EXTREME INEQUALITY AND THE CONCENTRATION OF POWER

Concentrated wealth in the hands of the few not only skews the economy and produces inequality, but it also undermines our democracy.

This concentrated wealth leads to overwhelming political power by influencing elections, setting legislative priorities, and pressing for judicial ruleings that favor corporations and the already wealthy. And all this concentrated political power by the few leads to the kind of economic machinations that caused the 2008 financial collapse.

In the 30 years prior to the collapse, the bottom 70 percent of the U.S. population experienced stagnant wages necessitating two wage earners per household in a struggle to maintain their middle class life. The top 1% — freed from essential regulations and any kind of oversight — engaged in reckless Wall Street speculation, which didn’t turn out to be so much of a risk afterall for them, because in the end they demanded and received bailouts.

The 1% is better off financially than they were in 2008, before the economic collapse … while the rest of us are screwed.

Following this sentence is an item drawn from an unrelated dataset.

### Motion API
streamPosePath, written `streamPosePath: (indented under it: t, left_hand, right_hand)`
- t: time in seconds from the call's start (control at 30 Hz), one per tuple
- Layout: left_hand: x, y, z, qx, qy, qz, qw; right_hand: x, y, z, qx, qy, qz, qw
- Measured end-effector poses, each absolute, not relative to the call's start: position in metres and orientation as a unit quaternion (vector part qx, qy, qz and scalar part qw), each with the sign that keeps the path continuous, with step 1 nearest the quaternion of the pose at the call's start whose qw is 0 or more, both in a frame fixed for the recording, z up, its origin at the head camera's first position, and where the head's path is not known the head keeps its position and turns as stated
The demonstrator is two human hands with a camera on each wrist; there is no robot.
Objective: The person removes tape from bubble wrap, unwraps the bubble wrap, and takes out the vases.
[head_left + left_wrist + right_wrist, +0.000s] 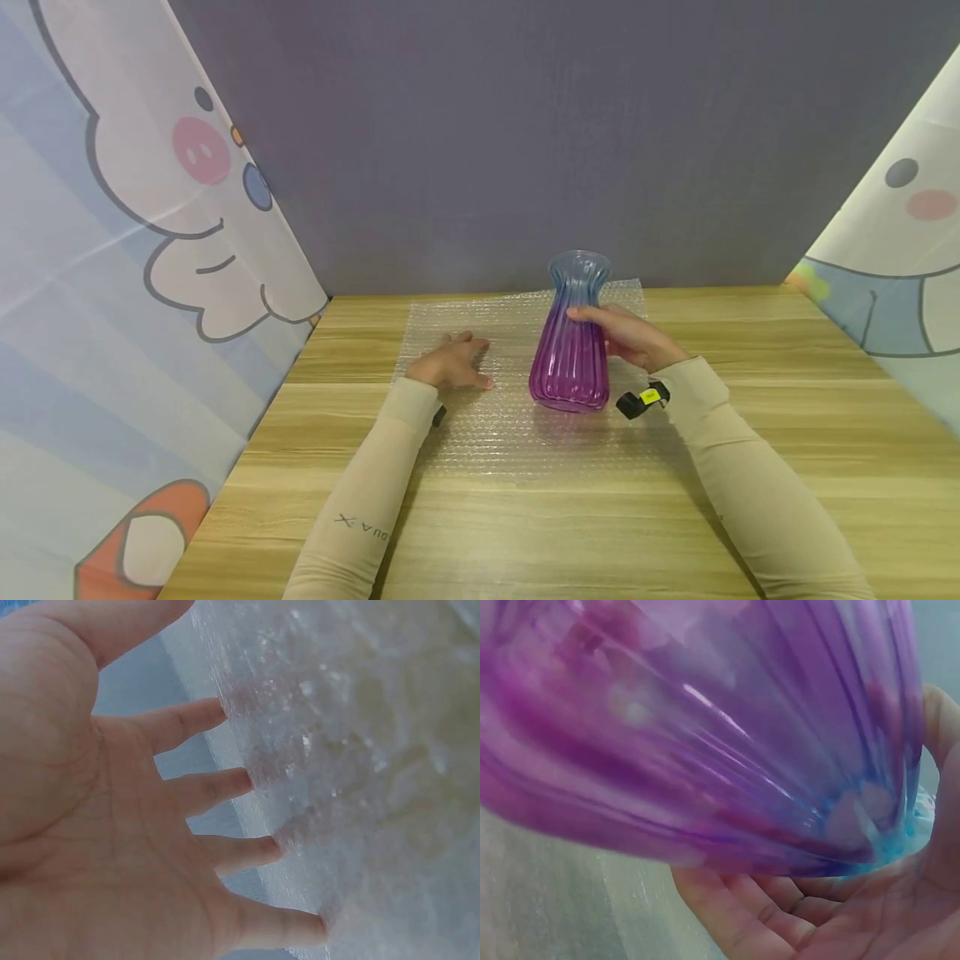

The answer we may all be able to agree on is a public funding system for our campaigns to stop the influence of big money in politics. The 1% is basically funding our political campaigns, and there is no other way to view that funding than as “the buying of influence.” The rest of us, the 99%, must not continue to accept that corruption of our democracy.

Extreme inequality concentrates political power in the hands of the few … the 1%.